The dispute is playing out just two weeks before absentee and early in-person voting begin in New Mexico.

The hospital’s attorney in the case, Daniel Ivey-Soto, said the secretary of state’s actions in the case have come as a surprise to local officials.

“We did not anticipate that,” he told the Journal, adding Guadalupe County officials had tried to follow the proper procedure for getting the mill levy on the ballot after realizing it was set to expire this year.

He also said Guadalupe County Hospital is the only health care center for a large swath of eastern New Mexico residents.

Ivey-Soto is a state senator from Albuquerque who was defeated in the June primary election by fellow Democrat Heather Berghmans. A former state elections director, he has clashed at times with Toulouse Oliver over election-related issues at the Roundhouse.

Lindsey Bachman, the Secretary of State’s Office director of legislative and executive affairs, said Monday it’s the secretary of state’s job to ensure election deadlines set by the Legislature are enforced.

“The secretary is not charged with determining which situations merit exceeding deadlines, but rather, strict enforcement of those deadlines so in every election, election obligations can be met, and each election administered properly,” Bachman said.

She also said the secretary of state should have been included in the initial court petition filed by Guadalupe County officials to get the mill levy on the ballot.

With the case still in limbo, Ivey-Soto and attorneys for Guadalupe County officials argued in their latest court filing the state itself may now be violating federal election law.

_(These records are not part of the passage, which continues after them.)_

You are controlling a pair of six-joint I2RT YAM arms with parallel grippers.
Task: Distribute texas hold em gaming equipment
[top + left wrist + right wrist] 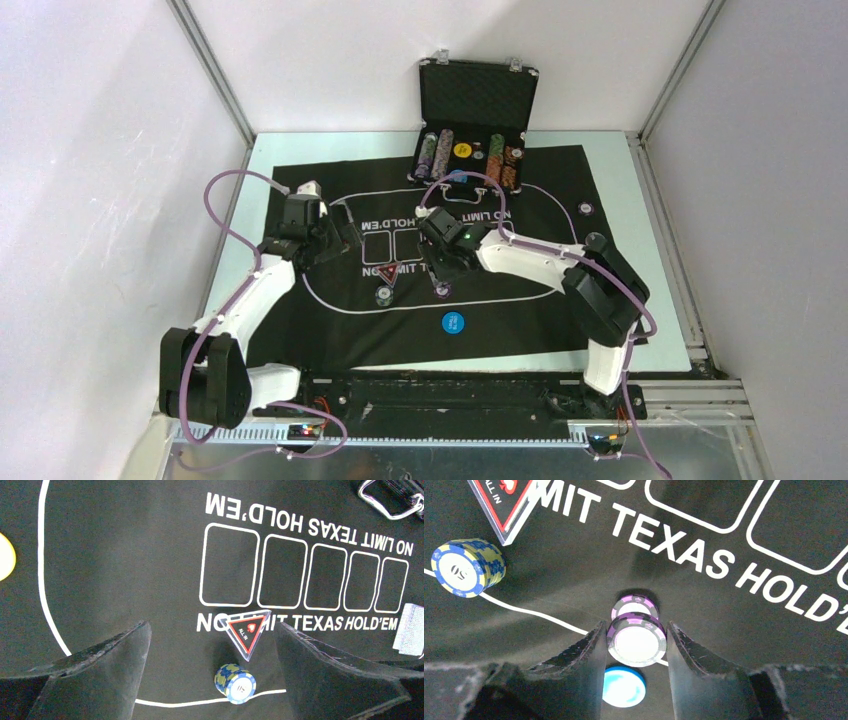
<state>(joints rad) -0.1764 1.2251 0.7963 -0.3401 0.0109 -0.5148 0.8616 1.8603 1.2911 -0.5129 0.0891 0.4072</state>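
Note:
My right gripper (pixel 636 627) is shut on a purple-and-grey chip (pixel 636 642) with a white face, held just above the black felt mat (pixel 330 330). A second purple chip (pixel 635 605) lies on the mat right behind it. A round blue button (pixel 624 686) lies below the jaws. A short blue-and-yellow chip stack (pixel 235 682) sits on the white oval line beside a red-and-black all-in triangle (pixel 247 632). My left gripper (pixel 212 626) hovers open over the mat at the left, short of that stack. In the top view the right gripper (pixel 440 270) is mid-mat and the left gripper (pixel 338 230) is left of it.
The open black case (pixel 478 95) stands at the mat's far edge, with rows of chips and a yellow button (pixel 461 151) in it. A lone purple chip (pixel 585 209) lies at the mat's right. Another yellow button (pixel 5 557) shows at the left wrist view's edge.

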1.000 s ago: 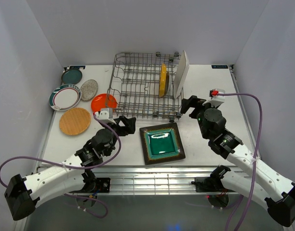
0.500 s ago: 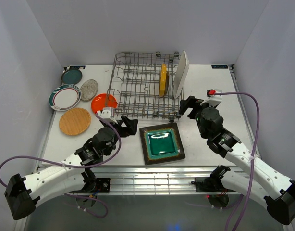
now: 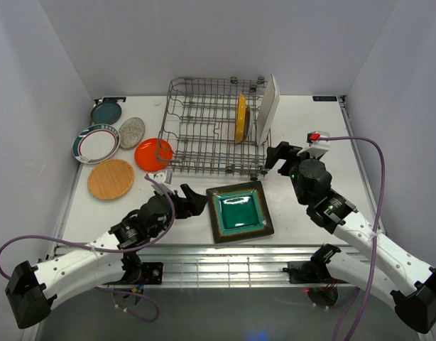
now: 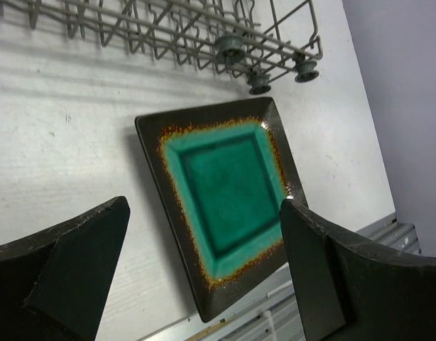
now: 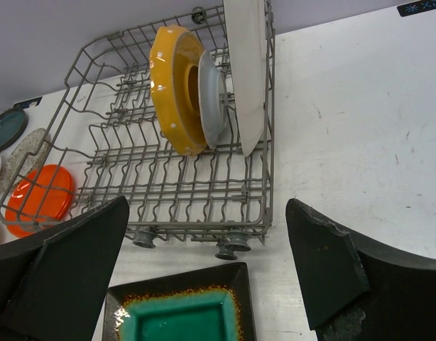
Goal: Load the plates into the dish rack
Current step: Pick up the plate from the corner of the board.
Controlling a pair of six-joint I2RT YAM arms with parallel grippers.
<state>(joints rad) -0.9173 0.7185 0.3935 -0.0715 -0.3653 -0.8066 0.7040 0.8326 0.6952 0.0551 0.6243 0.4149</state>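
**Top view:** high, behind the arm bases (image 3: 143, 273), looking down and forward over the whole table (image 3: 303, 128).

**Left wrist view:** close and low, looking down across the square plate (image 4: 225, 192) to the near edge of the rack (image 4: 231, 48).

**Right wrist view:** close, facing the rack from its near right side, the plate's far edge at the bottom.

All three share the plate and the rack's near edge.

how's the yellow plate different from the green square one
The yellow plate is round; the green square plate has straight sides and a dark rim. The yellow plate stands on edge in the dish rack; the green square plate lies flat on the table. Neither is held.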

That’s because a federal law requires states to send ballots to registered overseas and military voters 45 days before Election Day. The 45-day mark for this year’s general election was Saturday.

Given that backdrop, the Secretary of State’s Office filed a separate lawsuit in a Santa Fe-based district court on Saturday seeking to compel Guadalupe County Clerk Robert Serrano to certify the general election ballot, even as the Supreme Court case plays out.

No court hearings had been scheduled in that case as of Tuesday.